A última criada de Salazar

(Carla ScalaEjcveS) #1

O médico era dos poucos com via livre de acesso ao Presidente do Conselho,
a quem dizia aquilo que outros não se atreviam. O ditador apreciava a
franqueza do coimbrão e a ele desvendava os mais íntimos pensamentos e
preocupações. Bissaya, antigo dirigente da União Nacional, era íntimo de
Salazar, confidente até, mas também maçom e amigo do opositor Henrique
Galvão, por quem batalhara pela sua libertação do forte de Peniche.
As visitas do cirurgião eram especialmente apreciadas pela criadagem.
«Conheci-o como as minhas mãos», suspira Rosália. «Era uma joia de pessoa,
conversava muito connosco. Nunca se esquecia da gente, sobretudo nas festas.
Quando ele se ia embora, lá vinha a dona Maria dizer-nos que ele tinha deixado
uma lembrança para nós. Uma vez recebi uma fazenda para fazer um casaco. E
houve um Natal em que ele deu um conjunto de roupa de cama a cada uma das
empregadas.»


À boca de Salazar chegavam os melhores produtos, as primeiras colheitas, os
primeiros peixes capturados pelo povo devoto ou encomendados pelas figuras
ilustres de cada região, atitudes com reminiscências típicas da vassalagem
medieval.
Do Minho, enviavam-lhe os primeiros peixes da temporada, salmões e
lampreias, embora, por vezes, se perdessem pelo caminho.
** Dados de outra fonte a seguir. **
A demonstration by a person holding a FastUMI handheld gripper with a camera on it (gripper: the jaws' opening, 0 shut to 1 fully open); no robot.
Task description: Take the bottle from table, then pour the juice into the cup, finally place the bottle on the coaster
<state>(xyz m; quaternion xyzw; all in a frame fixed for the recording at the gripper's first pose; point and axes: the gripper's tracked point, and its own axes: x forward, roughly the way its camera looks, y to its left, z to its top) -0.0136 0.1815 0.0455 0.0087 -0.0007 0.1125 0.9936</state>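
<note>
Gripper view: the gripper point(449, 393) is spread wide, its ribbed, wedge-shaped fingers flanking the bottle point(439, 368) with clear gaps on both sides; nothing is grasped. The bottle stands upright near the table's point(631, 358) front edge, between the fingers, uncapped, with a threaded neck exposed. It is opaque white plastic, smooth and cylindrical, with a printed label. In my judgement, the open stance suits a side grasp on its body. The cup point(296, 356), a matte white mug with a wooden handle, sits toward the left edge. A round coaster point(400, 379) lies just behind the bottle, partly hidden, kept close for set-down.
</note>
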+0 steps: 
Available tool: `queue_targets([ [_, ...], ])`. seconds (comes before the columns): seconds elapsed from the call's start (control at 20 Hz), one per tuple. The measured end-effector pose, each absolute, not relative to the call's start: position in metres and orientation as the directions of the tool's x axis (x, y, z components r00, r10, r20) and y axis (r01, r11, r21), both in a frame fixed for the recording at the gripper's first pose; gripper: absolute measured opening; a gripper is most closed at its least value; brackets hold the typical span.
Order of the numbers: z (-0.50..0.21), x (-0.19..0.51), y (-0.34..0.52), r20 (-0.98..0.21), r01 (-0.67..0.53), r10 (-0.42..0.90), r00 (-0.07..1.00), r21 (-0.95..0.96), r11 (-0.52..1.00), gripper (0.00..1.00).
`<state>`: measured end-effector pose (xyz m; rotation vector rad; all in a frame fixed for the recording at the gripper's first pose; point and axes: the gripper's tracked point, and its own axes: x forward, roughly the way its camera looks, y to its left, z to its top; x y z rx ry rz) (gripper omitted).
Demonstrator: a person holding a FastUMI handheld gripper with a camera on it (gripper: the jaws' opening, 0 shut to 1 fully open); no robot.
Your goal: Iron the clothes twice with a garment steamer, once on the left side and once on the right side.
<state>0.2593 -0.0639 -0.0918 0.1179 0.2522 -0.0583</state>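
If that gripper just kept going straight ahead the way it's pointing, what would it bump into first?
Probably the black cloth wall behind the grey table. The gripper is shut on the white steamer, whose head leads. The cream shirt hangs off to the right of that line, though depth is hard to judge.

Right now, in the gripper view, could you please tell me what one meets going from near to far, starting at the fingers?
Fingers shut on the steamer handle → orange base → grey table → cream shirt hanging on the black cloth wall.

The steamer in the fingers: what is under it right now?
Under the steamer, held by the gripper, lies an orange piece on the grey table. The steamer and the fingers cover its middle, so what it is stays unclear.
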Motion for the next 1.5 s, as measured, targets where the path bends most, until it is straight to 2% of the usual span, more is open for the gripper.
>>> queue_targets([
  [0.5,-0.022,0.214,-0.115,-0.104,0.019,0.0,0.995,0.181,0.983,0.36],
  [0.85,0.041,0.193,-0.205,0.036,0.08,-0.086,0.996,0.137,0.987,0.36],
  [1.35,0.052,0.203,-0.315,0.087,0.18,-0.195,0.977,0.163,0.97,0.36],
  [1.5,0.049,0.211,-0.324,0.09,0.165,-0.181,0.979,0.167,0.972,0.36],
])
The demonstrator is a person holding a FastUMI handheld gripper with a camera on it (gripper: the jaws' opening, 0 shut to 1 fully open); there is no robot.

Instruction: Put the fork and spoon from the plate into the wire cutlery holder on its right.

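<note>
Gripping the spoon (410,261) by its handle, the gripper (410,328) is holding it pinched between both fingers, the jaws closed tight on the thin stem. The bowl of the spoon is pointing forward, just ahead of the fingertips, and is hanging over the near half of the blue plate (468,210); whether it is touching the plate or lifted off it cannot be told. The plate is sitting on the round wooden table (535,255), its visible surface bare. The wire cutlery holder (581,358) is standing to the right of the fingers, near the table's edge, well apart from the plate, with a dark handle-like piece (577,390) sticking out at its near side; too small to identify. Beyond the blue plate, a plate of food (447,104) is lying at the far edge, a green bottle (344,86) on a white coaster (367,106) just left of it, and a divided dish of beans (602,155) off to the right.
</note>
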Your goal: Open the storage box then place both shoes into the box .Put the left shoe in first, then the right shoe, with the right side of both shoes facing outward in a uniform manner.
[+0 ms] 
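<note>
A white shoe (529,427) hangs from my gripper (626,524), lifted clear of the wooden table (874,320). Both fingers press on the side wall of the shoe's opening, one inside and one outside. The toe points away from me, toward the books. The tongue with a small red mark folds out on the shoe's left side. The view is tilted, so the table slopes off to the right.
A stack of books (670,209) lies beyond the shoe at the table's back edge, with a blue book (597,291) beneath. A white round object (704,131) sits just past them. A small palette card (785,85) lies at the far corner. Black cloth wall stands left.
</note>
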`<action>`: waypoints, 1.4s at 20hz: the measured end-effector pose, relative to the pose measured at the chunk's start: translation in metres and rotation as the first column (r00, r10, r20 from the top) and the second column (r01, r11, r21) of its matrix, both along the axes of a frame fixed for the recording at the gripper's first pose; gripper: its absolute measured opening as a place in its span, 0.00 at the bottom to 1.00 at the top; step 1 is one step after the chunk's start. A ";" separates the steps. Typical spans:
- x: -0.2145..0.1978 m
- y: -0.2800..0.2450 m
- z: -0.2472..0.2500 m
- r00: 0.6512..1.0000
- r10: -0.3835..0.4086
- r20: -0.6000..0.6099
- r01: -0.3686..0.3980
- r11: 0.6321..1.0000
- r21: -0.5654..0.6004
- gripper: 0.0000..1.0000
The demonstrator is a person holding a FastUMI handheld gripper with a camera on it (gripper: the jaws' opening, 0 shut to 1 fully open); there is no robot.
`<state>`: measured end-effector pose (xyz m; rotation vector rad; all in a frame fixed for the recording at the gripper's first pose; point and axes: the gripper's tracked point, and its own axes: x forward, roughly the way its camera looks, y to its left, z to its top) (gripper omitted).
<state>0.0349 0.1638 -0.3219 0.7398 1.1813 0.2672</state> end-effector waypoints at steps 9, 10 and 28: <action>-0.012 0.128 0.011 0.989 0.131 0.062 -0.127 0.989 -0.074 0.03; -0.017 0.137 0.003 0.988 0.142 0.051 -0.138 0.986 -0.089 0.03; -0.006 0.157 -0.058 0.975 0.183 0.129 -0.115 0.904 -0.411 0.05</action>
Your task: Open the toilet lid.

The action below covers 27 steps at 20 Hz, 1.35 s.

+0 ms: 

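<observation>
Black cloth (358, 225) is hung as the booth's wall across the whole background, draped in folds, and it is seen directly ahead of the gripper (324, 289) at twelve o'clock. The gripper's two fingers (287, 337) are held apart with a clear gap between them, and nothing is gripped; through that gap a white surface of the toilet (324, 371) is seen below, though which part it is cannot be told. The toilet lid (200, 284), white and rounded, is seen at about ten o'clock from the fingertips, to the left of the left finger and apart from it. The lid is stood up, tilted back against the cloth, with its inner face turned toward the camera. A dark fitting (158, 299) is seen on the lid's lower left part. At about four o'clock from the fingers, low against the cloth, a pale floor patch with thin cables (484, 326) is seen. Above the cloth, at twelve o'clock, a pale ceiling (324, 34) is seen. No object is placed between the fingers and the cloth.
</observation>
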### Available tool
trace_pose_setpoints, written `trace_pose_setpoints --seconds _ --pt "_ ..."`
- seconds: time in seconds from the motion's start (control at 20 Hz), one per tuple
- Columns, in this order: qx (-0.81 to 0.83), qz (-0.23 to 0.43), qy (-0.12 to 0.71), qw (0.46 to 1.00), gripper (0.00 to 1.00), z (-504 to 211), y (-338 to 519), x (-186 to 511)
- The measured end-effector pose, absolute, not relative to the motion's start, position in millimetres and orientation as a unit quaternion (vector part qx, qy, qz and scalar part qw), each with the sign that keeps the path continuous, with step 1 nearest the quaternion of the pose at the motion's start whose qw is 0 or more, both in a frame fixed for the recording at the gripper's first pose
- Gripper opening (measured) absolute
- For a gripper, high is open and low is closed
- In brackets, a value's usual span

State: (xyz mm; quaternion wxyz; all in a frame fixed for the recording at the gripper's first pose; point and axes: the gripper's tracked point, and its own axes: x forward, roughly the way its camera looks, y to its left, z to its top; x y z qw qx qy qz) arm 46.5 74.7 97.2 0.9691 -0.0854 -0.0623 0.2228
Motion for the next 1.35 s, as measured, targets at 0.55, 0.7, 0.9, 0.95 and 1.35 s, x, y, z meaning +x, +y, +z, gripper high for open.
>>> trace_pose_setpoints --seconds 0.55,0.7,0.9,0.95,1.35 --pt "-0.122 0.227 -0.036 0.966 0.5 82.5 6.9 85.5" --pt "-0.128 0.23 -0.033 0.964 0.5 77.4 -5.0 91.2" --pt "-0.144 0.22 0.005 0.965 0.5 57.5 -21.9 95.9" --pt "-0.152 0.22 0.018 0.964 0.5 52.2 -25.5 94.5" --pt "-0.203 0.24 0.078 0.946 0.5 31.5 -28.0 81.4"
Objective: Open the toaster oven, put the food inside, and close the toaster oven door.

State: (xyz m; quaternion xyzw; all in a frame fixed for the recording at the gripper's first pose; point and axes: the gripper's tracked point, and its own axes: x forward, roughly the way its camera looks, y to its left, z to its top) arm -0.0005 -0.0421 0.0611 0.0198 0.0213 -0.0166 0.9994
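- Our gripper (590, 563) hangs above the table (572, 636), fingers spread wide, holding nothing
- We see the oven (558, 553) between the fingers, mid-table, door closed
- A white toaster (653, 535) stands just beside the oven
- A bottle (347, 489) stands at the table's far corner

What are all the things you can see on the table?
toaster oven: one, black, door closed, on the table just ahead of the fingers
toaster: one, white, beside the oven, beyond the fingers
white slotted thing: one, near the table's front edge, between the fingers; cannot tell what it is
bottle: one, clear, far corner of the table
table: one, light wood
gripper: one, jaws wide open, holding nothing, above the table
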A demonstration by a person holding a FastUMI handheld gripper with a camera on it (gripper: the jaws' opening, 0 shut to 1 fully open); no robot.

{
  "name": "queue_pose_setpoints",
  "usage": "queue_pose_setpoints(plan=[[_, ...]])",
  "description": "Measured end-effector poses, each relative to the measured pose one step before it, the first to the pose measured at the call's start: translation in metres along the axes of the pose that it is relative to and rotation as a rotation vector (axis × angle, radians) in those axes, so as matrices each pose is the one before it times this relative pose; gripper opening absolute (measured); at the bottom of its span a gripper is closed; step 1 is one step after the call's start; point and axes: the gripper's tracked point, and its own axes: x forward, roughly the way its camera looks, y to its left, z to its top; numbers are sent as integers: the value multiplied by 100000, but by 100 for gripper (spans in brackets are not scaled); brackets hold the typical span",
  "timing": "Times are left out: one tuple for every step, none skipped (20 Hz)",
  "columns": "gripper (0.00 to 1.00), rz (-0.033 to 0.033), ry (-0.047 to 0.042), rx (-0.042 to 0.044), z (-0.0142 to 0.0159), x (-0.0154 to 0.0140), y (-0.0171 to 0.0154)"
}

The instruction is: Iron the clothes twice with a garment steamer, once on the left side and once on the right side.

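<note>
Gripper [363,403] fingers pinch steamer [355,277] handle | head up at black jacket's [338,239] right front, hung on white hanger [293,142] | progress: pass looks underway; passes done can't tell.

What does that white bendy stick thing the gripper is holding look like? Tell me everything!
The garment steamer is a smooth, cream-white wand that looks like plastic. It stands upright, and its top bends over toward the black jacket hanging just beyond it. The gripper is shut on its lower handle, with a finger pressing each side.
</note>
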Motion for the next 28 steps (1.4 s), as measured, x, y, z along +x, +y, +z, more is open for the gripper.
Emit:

O amigo Nogueira
da Silva, dono da Casa da Sorte, não falhava: o mais fresco salmão pescado no
rio Minho era despachado de Braga para o Porto e depois remetido para Lisboa
por avião. Era entregue no palacete em caixas de madeira com gelo e ervas
frescas.
Mas o comendador da cidade dos arcebispos não era parco em mimos. Eram
dele, também, as generosas ofertas de pão-de-ló de Margaride, que chegavam a
São Bento aos quilos. Generoso com Salazar, encaminhava também a vida de
Maria. Eram longas as conversas telefónicas entre ambos, por vezes à volta de
possíveis investimentos e negócios que Nogueira da Silva financiaria,
sobretudo em Moçambique, dando sociedade à governanta.
Do Alentejo, admiradoras de Salazar enviavam biscoitos, pinhões, ameixas e
trouxas. Um médico amigo, de Elvas, fazia gosto no envio de enchidos. De
Vila Real de Santo António, outro conhecido do Presidente do Conselho fazia
chegar as primeiras laranjas. Alfaces de todas as proveniências iam parar ao
palacete por obra e graça de outras fiéis amizades. A dona de uma pensão
lisboeta preparava terrinas de canja que mandava entregar na residência oficial.